Avaliação Do Teste Do Coraçãozinho Como Triagem De Cardiopatia Congênita Em Um Hospital Público Do Oeste Paulista
Evaluation Of The Newborn Heart Screening Test As A Screening Tool For Congenital Heart Disease In A Public Hospital In Western São Paulo
DOI:
https://doi.org/10.51473/rcmos.v1i1.2026.2072Palavras-chave:
Cardiopatia congênita, Triagem Neonatal, Teste do coraçãozinhoResumo
Cardiopatias congênitas são defeitos estruturais do coração e representam cerca de 30% de todas as malformações congênitas com incidência de 9,4 casos para cada 1000 nascidos vivos, sendo a doença congênita mais comum em recém-nascidos. As considerações críticas são as cardiopatias que se manifestam no período neonatal e complicações de intervenção cirúrgica ou de cateterismo intervencionista logo nos primeiros dias de vida ou até o final do primeiro mês de vida, sendo aproximadamente 2 para cada 1000 vivos. Nesses casos ocorre mistura de circulação sanguínea sistêmica e pulmonar com redução da saturação periférica de O2, sendo que dessa forma a aferição da oximetria de pulso de forma rotineira permite a detecção precoce e encaminhamento para realização de exames específicos. Objetivo: avaliar a incidência de teste do coraçãozinho positivo no Hospital Regional de Presidente Prudente - SP no período de julho de 2022 a junho de 2024 e comparar com os dados encontrados na literatura atual.

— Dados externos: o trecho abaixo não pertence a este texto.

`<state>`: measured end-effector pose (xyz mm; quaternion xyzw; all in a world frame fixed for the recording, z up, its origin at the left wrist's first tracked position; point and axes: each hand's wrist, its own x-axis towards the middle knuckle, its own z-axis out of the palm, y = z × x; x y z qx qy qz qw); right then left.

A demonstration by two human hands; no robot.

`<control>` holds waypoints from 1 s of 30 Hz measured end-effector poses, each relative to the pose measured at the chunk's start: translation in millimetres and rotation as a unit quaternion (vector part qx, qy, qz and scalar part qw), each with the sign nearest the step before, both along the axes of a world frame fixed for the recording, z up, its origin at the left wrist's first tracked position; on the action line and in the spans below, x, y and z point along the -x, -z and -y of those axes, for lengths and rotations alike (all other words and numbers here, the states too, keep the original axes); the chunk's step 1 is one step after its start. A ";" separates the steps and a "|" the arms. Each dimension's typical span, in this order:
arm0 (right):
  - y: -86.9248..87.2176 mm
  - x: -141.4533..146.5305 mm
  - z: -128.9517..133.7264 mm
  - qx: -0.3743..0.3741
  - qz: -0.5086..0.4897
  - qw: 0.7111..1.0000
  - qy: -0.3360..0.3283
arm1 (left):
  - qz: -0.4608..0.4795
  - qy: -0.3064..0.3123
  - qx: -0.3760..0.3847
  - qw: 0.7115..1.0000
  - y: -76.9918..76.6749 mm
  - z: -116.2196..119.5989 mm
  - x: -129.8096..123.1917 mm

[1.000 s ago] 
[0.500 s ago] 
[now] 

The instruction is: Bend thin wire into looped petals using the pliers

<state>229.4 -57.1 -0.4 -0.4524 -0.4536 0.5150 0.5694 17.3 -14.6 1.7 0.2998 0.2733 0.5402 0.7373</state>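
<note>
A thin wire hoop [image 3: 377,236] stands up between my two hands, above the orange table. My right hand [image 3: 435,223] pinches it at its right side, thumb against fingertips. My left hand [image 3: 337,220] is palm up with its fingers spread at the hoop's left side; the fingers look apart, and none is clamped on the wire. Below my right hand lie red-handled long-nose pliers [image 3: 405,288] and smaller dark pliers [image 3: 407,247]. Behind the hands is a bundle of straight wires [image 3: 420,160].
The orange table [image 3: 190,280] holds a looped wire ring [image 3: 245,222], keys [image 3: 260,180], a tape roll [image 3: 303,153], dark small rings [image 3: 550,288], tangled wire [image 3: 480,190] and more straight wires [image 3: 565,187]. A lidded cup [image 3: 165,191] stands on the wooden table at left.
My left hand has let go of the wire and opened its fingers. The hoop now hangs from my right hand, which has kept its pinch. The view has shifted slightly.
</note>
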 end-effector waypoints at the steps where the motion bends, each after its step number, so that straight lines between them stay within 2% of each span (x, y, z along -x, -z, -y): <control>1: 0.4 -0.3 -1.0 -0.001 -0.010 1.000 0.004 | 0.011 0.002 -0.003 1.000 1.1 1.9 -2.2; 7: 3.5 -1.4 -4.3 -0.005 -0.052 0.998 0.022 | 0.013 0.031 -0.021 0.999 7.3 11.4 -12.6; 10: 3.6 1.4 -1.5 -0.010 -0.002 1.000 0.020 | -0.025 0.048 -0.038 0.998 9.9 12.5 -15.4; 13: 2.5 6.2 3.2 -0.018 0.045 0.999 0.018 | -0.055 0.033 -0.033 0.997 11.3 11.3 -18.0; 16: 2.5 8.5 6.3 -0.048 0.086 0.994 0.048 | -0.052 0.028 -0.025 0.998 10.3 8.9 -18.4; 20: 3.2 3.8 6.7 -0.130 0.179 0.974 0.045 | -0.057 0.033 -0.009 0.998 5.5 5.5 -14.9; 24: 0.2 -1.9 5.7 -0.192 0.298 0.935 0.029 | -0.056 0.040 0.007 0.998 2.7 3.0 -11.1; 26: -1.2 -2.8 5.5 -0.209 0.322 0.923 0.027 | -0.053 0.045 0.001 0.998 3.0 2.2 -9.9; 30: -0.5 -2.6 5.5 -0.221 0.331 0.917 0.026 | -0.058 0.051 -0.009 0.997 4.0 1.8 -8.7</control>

Metodologia: estudo retrospectivo do tipo transversal por meio da revisão de prontuários, pesquisando recém-nascidos que realizaram estudo ecocardiográfico antes da alta hospitalar com idade gestacional igual ou maior que 35 semanas e que se encontraram assintomáticos, em ambiente de alojamento conjunto e que realizaram a oximetria de pulso entre 24 e 48 horas de vida com resultado positivo. Resultados: 2057 recém-nascidos avaliados, 4 avaliados teste do coraçãozinho alterado, correspondendo a uma incidência de 0,19%. Após acompanhamento e reavaliação, o diagnóstico final foi normal em 100% dos casos. Discussão: Avaliando o diagnóstico das cardiopatias identificadas, não foi descrito como crítica, sendo todas apresentadas ao redor de 1 ano de idade como cardiopatias simples sem repercussão clínica. Sua identificação na triagem do teste do coraçãozinho contribuiu para o encaminhamento precoce ao médico especialista. Conclusão: O teste de oximetria de pulso é uma avaliação obrigatória tanto para o rastreio e diagnóstico de cardiopatias congênitas críticas bem como de cardiopatias congênitas não críticas.